In the year and a half since the denial of service attack on the Michigan Progressive Party’s website by members of Students 4 Michigan (the now-defunct party with deep ties to the currently dominant Michigan Action Party), MSA has done little to address the underlying issues of petty electioneering and the closed, isolated culture that fueled those attacks and has historically stagnated the assembly. President Zack Yost’s insistence that the facts of the case are yet to be revealed is a duplicitous defense of a person and system that clearly ignored the best interests of students.

Two weeks ago, MSA Rep. Anton Vuljaj was arraigned in the March 2006 attack on MPP’s website during that year’s MSA elections. Facing the felony charge of use of a computer to commit a crime and interference with an electronic communication device and with piles of evidence implicating him, Vuljaj could face severe punishments if convicted. However, speaking to the Daily’s editorial board on Monday, Yost, far from condemning a representative who feloniously worked to disenfranchise students, wasn’t prepared to commit to asking for Vuljaj’s resignation – even if the Washtenaw County Court finds him guilty.

This isn’t a question of innocent until proven guilty; not for an instant are we suggesting that Vuljaj is legally guilty before he is convicted in a court. Instead, the point is about MSA and its duty to students. We know members of S4M were guilty of the denial of service attack; senior party officials acknowledged the fact at the time, and no one has yet denied Vuljaj’s guilt. So, either Vuljaj is guilty and should be forced to resign, or someone else is guilty and Yost and MSA must work actively to bring that person to justice. Simply sweeping the whole situation under the rug is not an option.

Considering MSA’s treatment of Vuljaj and the scandal up to this point, Yost’s response is hardly surprising. Vuljaj, an S4M supporter at the time, resigned from his position on LSA Student Government after the scandal erupted. S4M officials, including then-party chair Robbie O’Brien, condemned the attack and those involved in it, promising reforms (O’Brien resigned in light of the scandal, but insisted that he was not involved). Inexplicably, Vuljaj was still nominated for and confirmed as chair of MSA’s Community Service Committee in December 2006. Under what circumstances is it ever acceptable for someone tied directly to tampering with MSA elections to be appointed to an MSA committee?

It gets worse.

The Michigan Action Party was formed in time for the March 2007 MSA election. Yost, running for president on the MAP ticket, assured us in his endorsement interview that the party was different and that the antics of S4M were truly something MAP regretted and was committed to avoiding. Such assurances are difficult to believe, however, when we consider that MAP allowed Vuljaj to run for MSA representative on the party’s ticket.

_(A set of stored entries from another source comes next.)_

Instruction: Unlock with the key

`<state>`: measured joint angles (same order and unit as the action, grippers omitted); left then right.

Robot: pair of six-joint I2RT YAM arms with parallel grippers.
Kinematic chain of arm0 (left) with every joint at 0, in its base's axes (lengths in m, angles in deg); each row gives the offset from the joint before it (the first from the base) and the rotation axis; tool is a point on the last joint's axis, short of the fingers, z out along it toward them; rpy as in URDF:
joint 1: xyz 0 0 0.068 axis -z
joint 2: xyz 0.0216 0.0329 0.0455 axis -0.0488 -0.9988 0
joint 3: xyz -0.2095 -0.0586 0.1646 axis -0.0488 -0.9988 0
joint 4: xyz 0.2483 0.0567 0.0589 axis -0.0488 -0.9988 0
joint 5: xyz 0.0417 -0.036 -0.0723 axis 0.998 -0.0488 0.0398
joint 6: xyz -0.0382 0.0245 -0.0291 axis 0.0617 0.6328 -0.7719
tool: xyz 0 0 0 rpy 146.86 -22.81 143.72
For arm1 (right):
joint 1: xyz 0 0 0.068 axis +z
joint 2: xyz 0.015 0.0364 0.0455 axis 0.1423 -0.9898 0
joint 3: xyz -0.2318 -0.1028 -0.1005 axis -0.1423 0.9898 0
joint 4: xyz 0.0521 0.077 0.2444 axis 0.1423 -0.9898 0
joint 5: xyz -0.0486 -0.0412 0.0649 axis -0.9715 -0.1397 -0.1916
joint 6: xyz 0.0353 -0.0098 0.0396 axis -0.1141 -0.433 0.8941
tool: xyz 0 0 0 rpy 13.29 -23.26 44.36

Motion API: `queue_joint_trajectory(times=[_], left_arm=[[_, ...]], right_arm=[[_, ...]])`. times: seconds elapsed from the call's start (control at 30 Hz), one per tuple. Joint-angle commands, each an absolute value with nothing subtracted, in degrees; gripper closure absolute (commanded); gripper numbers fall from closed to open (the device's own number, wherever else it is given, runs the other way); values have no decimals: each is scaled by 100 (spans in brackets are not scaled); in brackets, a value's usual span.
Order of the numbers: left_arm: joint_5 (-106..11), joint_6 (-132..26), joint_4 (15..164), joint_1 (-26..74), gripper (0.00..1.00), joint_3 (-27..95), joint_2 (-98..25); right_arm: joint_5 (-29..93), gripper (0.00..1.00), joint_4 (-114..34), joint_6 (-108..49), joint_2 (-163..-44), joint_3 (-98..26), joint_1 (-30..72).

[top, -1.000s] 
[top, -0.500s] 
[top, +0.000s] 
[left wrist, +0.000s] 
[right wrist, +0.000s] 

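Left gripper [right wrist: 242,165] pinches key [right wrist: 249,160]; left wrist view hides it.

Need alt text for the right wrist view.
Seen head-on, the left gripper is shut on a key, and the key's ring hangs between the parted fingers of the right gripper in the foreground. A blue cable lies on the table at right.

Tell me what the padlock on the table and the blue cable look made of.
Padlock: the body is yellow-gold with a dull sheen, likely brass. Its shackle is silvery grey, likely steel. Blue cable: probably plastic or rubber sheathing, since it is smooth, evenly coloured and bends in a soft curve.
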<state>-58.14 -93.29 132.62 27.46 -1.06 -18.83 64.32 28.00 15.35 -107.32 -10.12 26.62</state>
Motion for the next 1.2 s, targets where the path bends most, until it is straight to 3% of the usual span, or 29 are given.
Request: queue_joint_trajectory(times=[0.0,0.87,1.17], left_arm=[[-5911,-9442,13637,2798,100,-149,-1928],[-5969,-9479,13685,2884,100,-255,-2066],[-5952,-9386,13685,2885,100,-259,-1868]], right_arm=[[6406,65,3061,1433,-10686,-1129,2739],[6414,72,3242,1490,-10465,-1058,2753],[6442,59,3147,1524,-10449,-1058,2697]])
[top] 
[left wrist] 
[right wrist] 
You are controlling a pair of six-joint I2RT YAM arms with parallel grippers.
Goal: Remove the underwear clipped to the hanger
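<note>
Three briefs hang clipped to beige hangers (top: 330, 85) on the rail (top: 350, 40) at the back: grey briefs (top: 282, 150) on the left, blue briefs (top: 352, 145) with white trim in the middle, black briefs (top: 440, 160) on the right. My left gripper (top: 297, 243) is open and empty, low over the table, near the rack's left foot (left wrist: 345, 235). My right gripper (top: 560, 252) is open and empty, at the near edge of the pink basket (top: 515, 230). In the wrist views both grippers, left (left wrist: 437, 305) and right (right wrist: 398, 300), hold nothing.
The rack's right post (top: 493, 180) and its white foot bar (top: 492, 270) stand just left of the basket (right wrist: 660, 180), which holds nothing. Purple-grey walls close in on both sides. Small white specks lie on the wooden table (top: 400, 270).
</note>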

Again, this was while Vuljaj was part of an open criminal investigation dealing specifically with manipulation of MSA elections.

Even if MAP officials believed that there was a chance of Vuljaj’s innocence in the courts, there is no excuse for welcoming him into their party; he could have run as an independent. Furthermore, after Vuljaj won a seat on the assembly in March, MSA appointed him chair of the Budget Priorities Committee, one of the most important committees on the assembly.

Yost insists that he and MSA have stuck by Vuljaj because he is a great representative and “a great guy.” That may be so, but clearly the assembly didn’t lose much sleep over putting someone who may have willfully inhibited a student group’s success in charge of allocating crucial funding to other student groups.

Yost assured the editorial board that he had “done (his) homework” in this matter. When asked what changes MSA had made in response to the scandal, though, he cited a failed attempt at creating an election reform committee and some minor code changes, the specifics of which he couldn’t recall because they were “nothing huge.” Beyond Yost, not one representative on MSA has yet had the ethical epiphany to publicly call for Vuljaj’s resignation.

One would assume that MSA, an organization that is supposedly composed of some of the strongest leaders on campus, is capable of making productive election reforms, conducting an internal investigation to find those responsible and punishing those who do not abide by its ethical standards. Instead the assembly is once again behaving as a self-aggrandizing club whose members are too enamored with each other to respect their responsibilities as representatives.

On Oct. 30, Yost wrote in a viewpoint on this page (Proposed MSA reforms, 10/20/2007) that this is the perfect time “to take an introspective look at self-governance and how we can make MSA better.” He’s right, but he’s hardly the first MSA president to voice those words; the trick is acting on them in a meaningful way.

The process of nominating committee chairs must be overhauled. Although any student is eligible for some of those posts, only those with existing connections on the assembly, like Vuljaj, are likely to be nominated. Clarifying and publicizing the guidelines and requirements for becoming an MSA representative is also a good idea: Nothing in MSA’s current compiled code lays out a process for dealing with situations like the one involving Vuljaj.

Finally, though the assembly passed minor election reforms this week, more needs to be done to prove that it has learned from its mistakes and taken the necessary steps to avoiding them in the future. If nothing else, such initiatives would assure students that MSA has their best interests in mind – not just the interests of its own, as has too often been the case.